Directions for this task » Copy all of the data below without altering a single line.

Data »
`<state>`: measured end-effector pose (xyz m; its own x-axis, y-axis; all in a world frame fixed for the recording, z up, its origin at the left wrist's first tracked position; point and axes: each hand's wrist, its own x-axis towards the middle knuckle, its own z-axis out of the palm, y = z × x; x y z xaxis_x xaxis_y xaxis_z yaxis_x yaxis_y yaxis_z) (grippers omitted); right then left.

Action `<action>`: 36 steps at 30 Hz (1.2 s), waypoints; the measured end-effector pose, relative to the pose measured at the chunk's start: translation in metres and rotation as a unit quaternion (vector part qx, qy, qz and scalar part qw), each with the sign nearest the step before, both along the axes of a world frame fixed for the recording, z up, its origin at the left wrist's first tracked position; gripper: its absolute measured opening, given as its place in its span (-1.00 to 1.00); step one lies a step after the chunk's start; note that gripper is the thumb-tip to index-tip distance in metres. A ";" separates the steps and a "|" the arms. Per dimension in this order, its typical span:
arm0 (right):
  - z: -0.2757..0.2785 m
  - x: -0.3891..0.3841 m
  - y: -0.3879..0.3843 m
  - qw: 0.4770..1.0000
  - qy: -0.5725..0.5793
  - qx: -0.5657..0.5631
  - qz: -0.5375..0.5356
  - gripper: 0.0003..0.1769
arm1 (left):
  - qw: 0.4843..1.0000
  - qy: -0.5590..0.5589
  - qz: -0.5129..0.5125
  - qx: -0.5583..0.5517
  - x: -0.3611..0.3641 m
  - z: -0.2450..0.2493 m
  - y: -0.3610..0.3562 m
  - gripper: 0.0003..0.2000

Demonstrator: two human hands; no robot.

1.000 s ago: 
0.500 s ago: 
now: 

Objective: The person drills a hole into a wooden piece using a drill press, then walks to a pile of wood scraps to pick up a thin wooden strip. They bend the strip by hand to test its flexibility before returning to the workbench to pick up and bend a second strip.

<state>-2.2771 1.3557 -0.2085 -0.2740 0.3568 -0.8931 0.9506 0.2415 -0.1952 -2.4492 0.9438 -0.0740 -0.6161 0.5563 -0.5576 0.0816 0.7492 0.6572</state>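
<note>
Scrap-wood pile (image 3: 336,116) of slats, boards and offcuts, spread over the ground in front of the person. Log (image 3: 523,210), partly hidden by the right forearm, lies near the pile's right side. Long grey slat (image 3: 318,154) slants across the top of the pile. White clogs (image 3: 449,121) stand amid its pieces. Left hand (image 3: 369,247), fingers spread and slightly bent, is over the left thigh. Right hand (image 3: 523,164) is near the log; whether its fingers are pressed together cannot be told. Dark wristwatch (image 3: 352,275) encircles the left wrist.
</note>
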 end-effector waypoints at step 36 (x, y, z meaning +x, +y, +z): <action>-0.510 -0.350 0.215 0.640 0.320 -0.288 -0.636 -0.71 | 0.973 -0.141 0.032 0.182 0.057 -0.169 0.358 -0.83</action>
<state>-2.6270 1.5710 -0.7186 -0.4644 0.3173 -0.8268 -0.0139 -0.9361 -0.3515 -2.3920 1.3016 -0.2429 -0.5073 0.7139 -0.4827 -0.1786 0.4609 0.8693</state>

Solved problem »
`<state>`: measured end-effector pose (xyz m; its own x-axis, y-axis; all in a world frame fixed for the recording, z up, its origin at the left wrist's first tracked position; point and axes: each hand's wrist, its own x-axis towards the middle knuckle, its own z-axis out of the palm, y = z × x; x y z xaxis_x xaxis_y xaxis_z yaxis_x yaxis_y yaxis_z) (grippers omitted); right then left.

Action `<action>`: 36 steps at 30 Hz (1.2 s), waypoints; the measured end-effector pose, relative to the pose measured at the chunk's start: translation in metres and rotation as a unit quaternion (vector part qx, qy, qz and scalar part qw), each with the sign nearest the step before, both along the axes of a world frame fixed for the recording, z up, its origin at the left wrist's first tracked position; gripper: its absolute measured opening, given as its place in its span (-1.00 to 1.00); step one lies a step after the chunk's start; note that gripper is the thumb-tip to index-tip distance in metres. A ";" separates the steps and a "|" the arms. Per dimension in this order, its typical span:
arm0 (right):
  - z: -0.2757..0.2785 m
  - x: -0.3891..0.3841 m
  - y: -0.3879..0.3843 m
  - qw: 0.4770..1.0000
  - qy: -0.5725..0.5793
  - qx: -0.5657..0.5631
  - qz: -0.5375..0.5356
  - gripper: 0.0003..0.1769
arm1 (left):
  - qw: 0.4843..1.0000
  - qy: -0.5590..0.5589
  - qz: -0.5129..0.5125
  - qx: -0.5583..0.5517
  - x: -0.3611..0.3641 m
  - z: -0.2450..0.2493 m
  - y: -0.3610..0.3562 m
  - gripper: 0.0003..0.2000

Demonstrator: two human hands; no robot.

1.000 s ago: 
0.500 s ago: 
now: 

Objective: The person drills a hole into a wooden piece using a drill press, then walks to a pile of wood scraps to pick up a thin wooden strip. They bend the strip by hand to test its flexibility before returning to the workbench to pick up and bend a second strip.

<state>-2.2771 1.3557 -0.2085 -0.2740 0.3568 -0.8931 0.9506 0.2415 -0.1952 -2.4492 0.9438 -0.0740 -0.6161 0.5563 -0.5576 0.0816 0.7492 0.6572</state>
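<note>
Scrap-wood pile (image 3: 336,116) of slats, boards and offcuts, spread over the ground in front of the person. Log (image 3: 523,210), partly hidden by the right forearm, lies near the pile's right side. Long grey slat (image 3: 318,154) slants across the top of the pile. White clogs (image 3: 449,121) stand amid its pieces. Left hand (image 3: 369,247), fingers spread and slightly bent, is over the left thigh. Right hand (image 3: 523,164) is near the log; whether its fingers are pressed together cannot be told. Dark wristwatch (image 3: 352,275) encircles the left wrist.
</note>
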 end-effector waypoints at step 36 (x, y, z meaning +x, +y, +z): <action>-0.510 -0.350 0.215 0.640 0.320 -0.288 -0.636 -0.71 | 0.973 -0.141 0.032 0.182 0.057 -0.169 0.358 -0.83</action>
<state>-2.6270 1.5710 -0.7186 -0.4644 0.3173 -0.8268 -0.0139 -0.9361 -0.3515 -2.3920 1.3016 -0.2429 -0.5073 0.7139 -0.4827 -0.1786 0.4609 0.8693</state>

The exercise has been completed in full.